I think, unless someone else has done this and not shared, you'll be on your own with generating javadoc-like output from XDoclet. It was never designed to replace javadoc or to generate output that matched it - although enough information is there to do so. You will end up writing your own subtask and tag handlers to accomplish this, I suspect, and of course the necessary templates.

Erik


On Tuesday, June 17, 2003, at 09:10 AM, Laramie Crocker wrote:


Hi,

I posted this on the Users list a week ago with no response. Please forgive
if this seems like the wrong forum. I've been using xdoclet and enjoy it
very much, but I thought this question perhaps needs to be answered by
developers with a little more knowledge of the system.


I wish to extend the normal javadoc in subtle and not-so-subtle ways.  I
can't seem to find the xdoclet task or template to simply create plain
javadoc, which I would think would be the best jumping off point.

Specifically, I would like to be able to use the hyperlinks to javadoc pages
that javadoc generates.


The idea is that of my API, only certain members are interesting to newbies,
so I just want a list of those methods, linked to the full javadoc.

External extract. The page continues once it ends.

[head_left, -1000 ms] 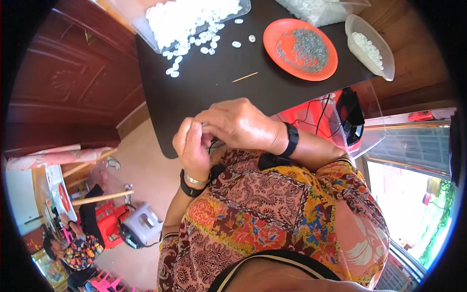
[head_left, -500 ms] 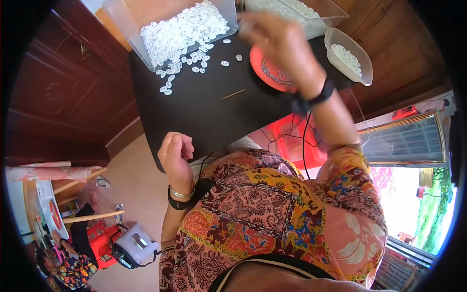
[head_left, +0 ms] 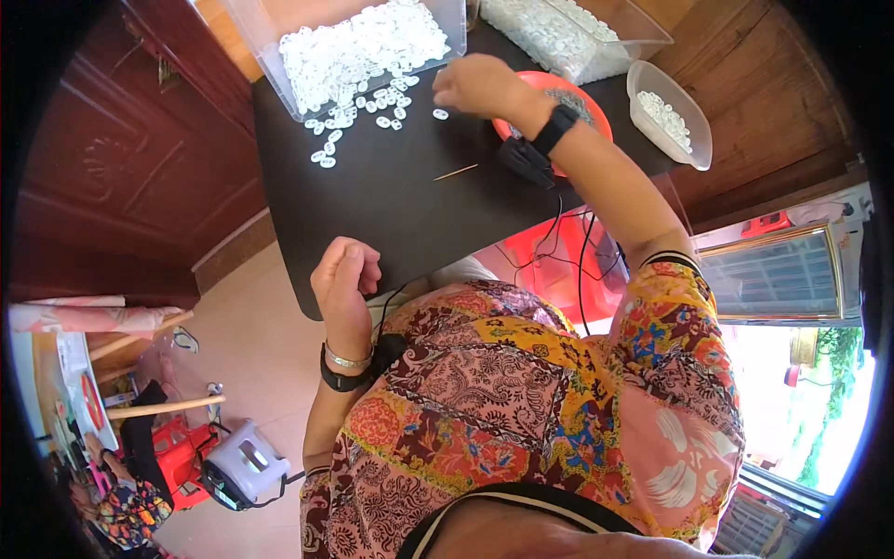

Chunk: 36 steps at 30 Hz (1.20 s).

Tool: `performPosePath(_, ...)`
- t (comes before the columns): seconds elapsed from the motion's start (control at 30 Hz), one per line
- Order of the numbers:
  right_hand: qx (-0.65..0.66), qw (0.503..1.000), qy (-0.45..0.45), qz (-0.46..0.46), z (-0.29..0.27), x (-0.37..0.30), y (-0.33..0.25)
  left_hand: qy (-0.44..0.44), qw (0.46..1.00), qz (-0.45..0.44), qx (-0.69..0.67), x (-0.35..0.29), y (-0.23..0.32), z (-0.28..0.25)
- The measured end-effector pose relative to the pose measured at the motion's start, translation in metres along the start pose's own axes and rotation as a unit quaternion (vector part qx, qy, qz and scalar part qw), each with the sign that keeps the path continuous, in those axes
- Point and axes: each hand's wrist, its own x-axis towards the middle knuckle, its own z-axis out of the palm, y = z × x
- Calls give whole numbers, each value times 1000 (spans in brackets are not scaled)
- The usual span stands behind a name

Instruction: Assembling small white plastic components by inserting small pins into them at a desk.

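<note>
My right hand (head_left: 480, 86) reaches across the dark table, fingers bent together above loose white oval tags (head_left: 440, 114). What its fingertips hold, if anything, cannot be made out. Beneath that wrist sits an orange-red bowl (head_left: 596, 112) with thin grey pieces in it. A clear plastic bin (head_left: 296, 101) lies toward the far left, with a heap of white tags (head_left: 368, 47) spilling from it onto the table. My left hand (head_left: 343, 278) is curled closed at the table's near edge, its palm side hidden. Between the hands lies a thin, light-brown stick (head_left: 456, 172).
At the far right, another clear container (head_left: 643, 47) holds a plastic bag of white pieces (head_left: 549, 42). Beside it stands a small translucent tray (head_left: 703, 140) with white pieces. Black cables (head_left: 585, 252) hang past the table edge over a red stool (head_left: 540, 265). Another person (head_left: 130, 503) is at the lower left.
My right hand has come down and left, from beside the far containers to the loose tags, covering some of them. My left hand stays curled near the table's edge.
</note>
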Motion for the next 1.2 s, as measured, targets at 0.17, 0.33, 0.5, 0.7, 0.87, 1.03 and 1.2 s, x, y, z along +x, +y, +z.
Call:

I *was* able to succesfully use the "info" subtask to customize a three-pane
browser window for my tag "@dynamide.keymethod" a la the @todo example.
However, this is missing the links to the real javadoc. I would like a
javadoc-y page that filters *only* those methods with "@dynamide.keymethod"
and produces regular javadoc for those methods. Alternatively, I think a
single page that had all the key methods in my classes listed, with links to
the real javadoc (I can provide a base URL) would be slick.


If there is no test case in xdoclet that produces vanilla javadoc, then
perhaps someone could point me at the correct way to generate a hyperlink to
a method within a class that is overloaded with multiple parameters, since
this is what javadoc is capable of. e.g., this seems to be the hard way
(removing some of the html brackets and putting on multiple lines
for email discussion ...)


 a
href="<XDtClass:fullClassName/>
 #<XDtMethod:methodName/>
 (<XDtParameter:parameterList/>)">
 <XDtMethod:methodName/>

For one thing, this would generate:

a
href="com.dynamide.Session#createNewSession(
java.lang.String urlPath,
boolean designMode)
createNewSession

but this is incorrect, because what javadoc generates, (and what I want to
jump to) is:


a
href="/com/dynamide/Session.html
 #createNewSession(
  java.lang.String,
 boolean)

As you can see, the fullClassName method returns a dotted name, and javadoc
produces subfolders using the package names, so slashes are required instead
of dots. Also, the types are required, not the parameter names with types.
I suppose I could overload the task with my own task to munge the string
into correctness, but this feels wrong.


At any rate, helping me with this example might be giving me a fish, whereas
pointing me to how to create standard javadoc would be *teaching* me to
fish. :)


Any suggestions would be much appreciated.